1Laboratory of Molecular Genetic Systems, Institute of Cytology and Genetics, Novosibirsk, 630090, Russia
2Department of Natural Sciences, Novosibirsk State University, Novosibirsk, 630090, Russia
3Department of Plant Pathology, University of Kentucky, Lexington, KY 40546, USA
4Department of Biological Sciences, University at Albany, Life Sciences Building 2061, 1400 Washington Avenue, Albany, NY 12222, USA

Received 15 September 2011; Revised 27 January 2012; Accepted 12 February 2012

Academic Editor: Jim Leebens-Mack

Copyright © 2012 Anton Novikov et al. This is an open access article distributed under the Creative Commons Attribution License, which permits unrestricted use, distribution, and reproduction in any medium, provided the original work is properly cited.

Abstract

Chromodomain-containing LTR retrotransposons are one of the most successful groups of mobile elements in plant genomes. Previously, we demonstrated that two types of chromodomains (CHDs) are carried by plant LTR retrotransposons.
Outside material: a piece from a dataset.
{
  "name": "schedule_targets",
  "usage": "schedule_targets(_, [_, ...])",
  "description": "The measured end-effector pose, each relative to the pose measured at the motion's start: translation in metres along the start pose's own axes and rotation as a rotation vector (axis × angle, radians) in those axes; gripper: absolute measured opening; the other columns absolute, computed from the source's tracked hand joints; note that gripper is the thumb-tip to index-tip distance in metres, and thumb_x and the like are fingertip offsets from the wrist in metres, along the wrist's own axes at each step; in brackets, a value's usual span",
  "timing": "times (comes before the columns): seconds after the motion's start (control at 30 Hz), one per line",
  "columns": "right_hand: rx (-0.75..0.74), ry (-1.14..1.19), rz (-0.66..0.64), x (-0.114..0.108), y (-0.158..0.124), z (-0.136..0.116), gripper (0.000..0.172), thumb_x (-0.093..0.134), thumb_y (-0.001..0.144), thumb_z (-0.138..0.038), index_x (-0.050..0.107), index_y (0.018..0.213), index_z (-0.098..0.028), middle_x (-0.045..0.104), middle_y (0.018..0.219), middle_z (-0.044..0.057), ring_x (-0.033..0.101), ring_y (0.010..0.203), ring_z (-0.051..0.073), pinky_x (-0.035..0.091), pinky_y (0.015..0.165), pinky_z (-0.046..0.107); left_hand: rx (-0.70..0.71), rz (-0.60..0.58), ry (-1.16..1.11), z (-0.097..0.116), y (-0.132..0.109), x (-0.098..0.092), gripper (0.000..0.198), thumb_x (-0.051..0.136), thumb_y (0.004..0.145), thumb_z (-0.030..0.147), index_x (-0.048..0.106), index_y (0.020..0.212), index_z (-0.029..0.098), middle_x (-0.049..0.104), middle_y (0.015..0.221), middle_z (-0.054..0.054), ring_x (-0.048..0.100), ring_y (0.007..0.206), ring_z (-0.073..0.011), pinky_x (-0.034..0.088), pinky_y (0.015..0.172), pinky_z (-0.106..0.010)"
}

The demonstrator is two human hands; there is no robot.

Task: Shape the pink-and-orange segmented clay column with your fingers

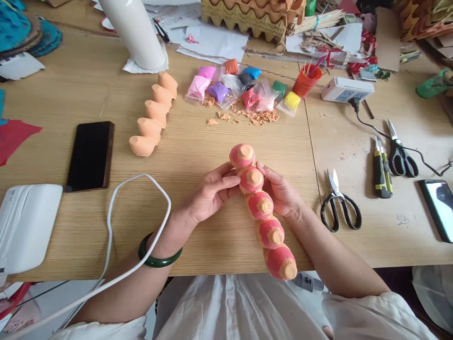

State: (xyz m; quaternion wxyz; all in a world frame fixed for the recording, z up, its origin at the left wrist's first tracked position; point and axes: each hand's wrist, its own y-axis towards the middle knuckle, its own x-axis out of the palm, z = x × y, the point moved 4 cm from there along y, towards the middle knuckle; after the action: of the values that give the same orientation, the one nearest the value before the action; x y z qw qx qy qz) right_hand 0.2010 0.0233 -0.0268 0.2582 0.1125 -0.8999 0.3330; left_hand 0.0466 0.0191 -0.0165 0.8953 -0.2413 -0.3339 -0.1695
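Observation:
Between my two hands is a strip of bumps (261, 206), a row of joined rounded cups coated in pale orange with pinkish-red bands and rough orange tips. It slants from the middle of the table towards my lap. My left hand (214, 189) pinches its left side near the far end, thumb on top. My right hand (281, 191) grips the opposite side, its thumb by the second bump and its other fingers mostly hidden. Farther off to the left lies a similar plain orange strip of cups (148, 127). Packets of coloured clay (219, 92) lie beyond the hands.
Orange scraps (260, 115) lie before the packets, near a red cup (307, 80). On the right are black-handled scissors (340, 203), a utility knife (382, 172) and a power strip (347, 89). A white cable (110, 226) crosses over my left forearm; a black phone (90, 156) lies left.

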Motion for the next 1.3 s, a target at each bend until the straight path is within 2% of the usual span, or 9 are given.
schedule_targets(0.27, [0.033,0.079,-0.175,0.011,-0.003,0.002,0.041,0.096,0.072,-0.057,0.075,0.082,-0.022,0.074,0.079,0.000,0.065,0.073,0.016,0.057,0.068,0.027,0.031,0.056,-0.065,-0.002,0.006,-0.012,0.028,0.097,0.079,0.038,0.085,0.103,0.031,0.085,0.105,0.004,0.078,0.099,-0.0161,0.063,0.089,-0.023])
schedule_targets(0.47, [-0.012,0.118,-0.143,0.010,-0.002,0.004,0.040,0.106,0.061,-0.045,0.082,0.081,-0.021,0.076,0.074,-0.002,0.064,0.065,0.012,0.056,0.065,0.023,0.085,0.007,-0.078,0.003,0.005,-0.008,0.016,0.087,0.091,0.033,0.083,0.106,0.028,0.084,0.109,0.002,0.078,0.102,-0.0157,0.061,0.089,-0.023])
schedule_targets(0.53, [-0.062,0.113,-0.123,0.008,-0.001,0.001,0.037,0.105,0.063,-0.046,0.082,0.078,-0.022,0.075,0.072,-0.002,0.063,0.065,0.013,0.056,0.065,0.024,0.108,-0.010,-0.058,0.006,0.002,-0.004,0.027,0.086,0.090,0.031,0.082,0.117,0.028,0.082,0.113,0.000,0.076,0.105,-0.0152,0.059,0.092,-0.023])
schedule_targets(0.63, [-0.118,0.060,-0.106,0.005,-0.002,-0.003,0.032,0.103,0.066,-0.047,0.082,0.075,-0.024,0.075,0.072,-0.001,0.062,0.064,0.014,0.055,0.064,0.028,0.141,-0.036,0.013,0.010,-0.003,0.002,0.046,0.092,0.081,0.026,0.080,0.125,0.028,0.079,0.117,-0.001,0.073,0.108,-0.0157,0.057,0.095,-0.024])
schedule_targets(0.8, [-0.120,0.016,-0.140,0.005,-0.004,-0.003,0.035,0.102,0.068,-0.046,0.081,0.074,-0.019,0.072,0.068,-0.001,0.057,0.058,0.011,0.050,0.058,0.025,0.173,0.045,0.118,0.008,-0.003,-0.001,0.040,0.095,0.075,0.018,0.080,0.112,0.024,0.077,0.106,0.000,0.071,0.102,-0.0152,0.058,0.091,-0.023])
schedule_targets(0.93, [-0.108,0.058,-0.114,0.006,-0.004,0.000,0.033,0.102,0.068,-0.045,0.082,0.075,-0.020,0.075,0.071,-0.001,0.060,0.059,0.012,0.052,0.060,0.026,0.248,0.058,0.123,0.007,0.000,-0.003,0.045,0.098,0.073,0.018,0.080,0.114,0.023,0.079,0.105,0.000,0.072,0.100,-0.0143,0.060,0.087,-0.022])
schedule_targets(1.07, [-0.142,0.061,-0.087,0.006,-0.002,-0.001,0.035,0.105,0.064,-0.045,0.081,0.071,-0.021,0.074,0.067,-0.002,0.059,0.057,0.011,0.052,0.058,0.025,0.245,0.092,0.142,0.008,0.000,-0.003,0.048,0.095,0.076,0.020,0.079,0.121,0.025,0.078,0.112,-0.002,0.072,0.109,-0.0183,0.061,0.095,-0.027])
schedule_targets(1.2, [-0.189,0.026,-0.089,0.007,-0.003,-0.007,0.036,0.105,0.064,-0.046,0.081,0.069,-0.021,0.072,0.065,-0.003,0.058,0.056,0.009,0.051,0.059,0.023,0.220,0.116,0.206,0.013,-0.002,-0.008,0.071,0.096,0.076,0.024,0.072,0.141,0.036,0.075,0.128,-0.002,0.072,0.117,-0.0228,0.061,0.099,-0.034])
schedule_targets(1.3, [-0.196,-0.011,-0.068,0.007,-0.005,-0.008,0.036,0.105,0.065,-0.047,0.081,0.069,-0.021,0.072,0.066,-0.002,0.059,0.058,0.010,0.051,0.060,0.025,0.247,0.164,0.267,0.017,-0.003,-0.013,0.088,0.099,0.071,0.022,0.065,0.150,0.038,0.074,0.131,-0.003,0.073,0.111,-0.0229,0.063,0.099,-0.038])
Chromodomains from group I (CHD_I) were detected only in Tcn1-like LTR retrotransposons from nonseed plants such as mosses (including the model moss species Physcomitrella) and lycophytes (the Selaginella species). LTR retrotransposon chromodomains from group II (CHD_II) have been described from a wide range of higher plants. In the present study, we performed computer-based mining of plant LTR retrotransposon CHDs from diverse plants with an emphasis on spike-moss Selaginella. Our extended comparative and phylogenetic analysis demonstrated that two types of CHDs are present only in the Selaginella genome, which puts this species in a unique position among plants. It appears that a transition from CHD_I to CHD_II and further diversification occurred in the evolutionary history of plant LTR retrotransposons at approximately 400 MYA and most probably was associated with the evolution of chromatin organization.